Какое впечатление оказывает на нас это государство? Прежде всего естественное: отчуждение. С нашими нынешними либеральными, демократическими, национальными, социальными, культурными государственными понятиями это государство имеет столь мало общего, что иногда удивленно спрашивают: правда ли, что то, о чем мы здесь говорим, происходило всего лишь 200 лет назад? Не будем однако забывать, что это справедливо и в отношении всех прочих европейских государствах 18 века (относительно неевропейских стран естественно справедливо лишь недавно). Кто меряет прошлое по современным меркам, лишь показывает недостаток исторического сознания. И без того это достаточно некорректно, что всегда только современность может писать историю прошлого, и никогда прошлое — современную историю. Житель Пруссии 18-го столетия, если бы он столкнулся с немецкой историей 20-го века, над многим бы покачал головой — и над многим бы ломал руки в отчаянии.
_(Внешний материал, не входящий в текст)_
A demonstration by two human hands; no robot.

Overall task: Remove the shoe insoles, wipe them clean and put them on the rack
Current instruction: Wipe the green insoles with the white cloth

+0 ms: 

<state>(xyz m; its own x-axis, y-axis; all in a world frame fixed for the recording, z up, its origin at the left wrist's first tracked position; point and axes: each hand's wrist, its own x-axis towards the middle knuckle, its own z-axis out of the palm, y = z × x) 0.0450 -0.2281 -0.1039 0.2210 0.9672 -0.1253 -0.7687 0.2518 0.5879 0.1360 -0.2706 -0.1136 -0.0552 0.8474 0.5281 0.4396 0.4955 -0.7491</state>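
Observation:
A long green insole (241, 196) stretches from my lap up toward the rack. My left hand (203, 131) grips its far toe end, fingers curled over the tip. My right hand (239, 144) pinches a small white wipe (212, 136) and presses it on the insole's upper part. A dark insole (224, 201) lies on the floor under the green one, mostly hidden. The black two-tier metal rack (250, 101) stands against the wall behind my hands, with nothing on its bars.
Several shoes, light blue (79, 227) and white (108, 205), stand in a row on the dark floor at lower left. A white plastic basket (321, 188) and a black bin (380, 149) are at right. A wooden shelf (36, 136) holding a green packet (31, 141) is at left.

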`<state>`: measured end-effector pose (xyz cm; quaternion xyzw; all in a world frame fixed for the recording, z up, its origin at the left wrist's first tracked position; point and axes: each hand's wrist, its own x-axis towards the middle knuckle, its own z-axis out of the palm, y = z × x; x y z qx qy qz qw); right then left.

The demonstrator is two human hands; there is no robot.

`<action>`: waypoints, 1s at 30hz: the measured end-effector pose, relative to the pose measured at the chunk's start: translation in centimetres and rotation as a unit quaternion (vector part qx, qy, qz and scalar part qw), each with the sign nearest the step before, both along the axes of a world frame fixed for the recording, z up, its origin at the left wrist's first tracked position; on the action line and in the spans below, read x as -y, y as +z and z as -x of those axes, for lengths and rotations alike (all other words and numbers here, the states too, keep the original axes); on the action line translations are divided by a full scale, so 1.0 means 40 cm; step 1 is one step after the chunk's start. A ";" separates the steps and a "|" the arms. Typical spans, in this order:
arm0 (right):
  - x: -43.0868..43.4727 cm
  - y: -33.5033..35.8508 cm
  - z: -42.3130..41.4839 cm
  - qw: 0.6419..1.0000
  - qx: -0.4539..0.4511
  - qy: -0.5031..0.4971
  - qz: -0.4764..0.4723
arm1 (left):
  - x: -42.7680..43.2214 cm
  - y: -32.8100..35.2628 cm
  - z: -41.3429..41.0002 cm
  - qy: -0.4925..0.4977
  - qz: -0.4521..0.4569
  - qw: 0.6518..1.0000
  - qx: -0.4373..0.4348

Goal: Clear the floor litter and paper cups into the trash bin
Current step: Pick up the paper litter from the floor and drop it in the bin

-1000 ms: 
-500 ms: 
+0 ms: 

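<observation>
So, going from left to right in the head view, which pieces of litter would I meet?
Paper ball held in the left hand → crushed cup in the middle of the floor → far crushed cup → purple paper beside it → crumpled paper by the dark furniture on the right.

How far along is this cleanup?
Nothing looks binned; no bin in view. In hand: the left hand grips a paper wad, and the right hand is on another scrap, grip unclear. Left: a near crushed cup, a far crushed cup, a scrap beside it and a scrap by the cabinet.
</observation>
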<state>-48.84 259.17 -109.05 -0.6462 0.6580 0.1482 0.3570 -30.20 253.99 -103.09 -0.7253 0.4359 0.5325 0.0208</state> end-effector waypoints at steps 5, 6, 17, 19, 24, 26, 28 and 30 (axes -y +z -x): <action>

Второе чувство, которое вызывает рассмотрение прусского государства разума — это, безусловно, уважение перед его достижениями, да, эстетическое удовольствие от произведения искусства, которое оно собой представляло. Как это тут одно за другим следует и одно за другое цепляется, как это все собранное воедино служит одной и той же цели, и как чисто и основательно эта суровая построенная государственная машина функционирует! И хотя в определенной степени вращает эта машина сама себя, благодаря своей хорошо продуманной конструкции — без произвольных зацеплений и без избыточной жестокости, а часто даже с холодной человечностью в качестве побочного продукта. Это все чудесно рассматривать и это пробуждает такое же эстетическое удовольствие, как совершенная музыкальная фуга, или безустанно исполняемая соната, или же как один из остроумных механизмов времен ранней индустриализации. Много души вложено в это суровое государство, и вполне возможно им восхищаться.
Но вдруг что-то останавливает нас в восхищении. Это нечто — скорее вопрос, чем возражение. А вопрос вот в чем: для чего все это? Пруссия побуждает своих подданных к выполнению долга, но какой долг собственно оно само выполняет? Все должны служить "идее Пруссии" — а какой идее служит Пруссия? Мы не находим никакой идеи: ни религиозной, ни национальной, никакой идеи того толка, что называют в нынешние времена "идеологической". Это государство служило лишь самому себе, служило своему сохранению, которое к несчастью, поскольку так уж сложилось географически, означало одновременно и неизбежно его расширение. Пруссия была самоцель, и для ее соседей она с самого начала была опасностью и угрозой. Оно было разъединенным, и не вызывает удивления, что многие кроме того желали, чтобы оно исчезло совсем. Это было уже при Фридрихе Вильгельме I., когда он сделался столь ужасающе сильным, и тем более при Фридрихе Великом, который использовал эту силу — разбойничье использование, что следует констатировать при всей объективности. В войнах Фридриха Великого право почти всегда было на стороне его врагов. И тем не менее герой этих войн — Фридрих, а его противоправные деяния блекнут перед его геройским поступками. Столь несправедлива порой история.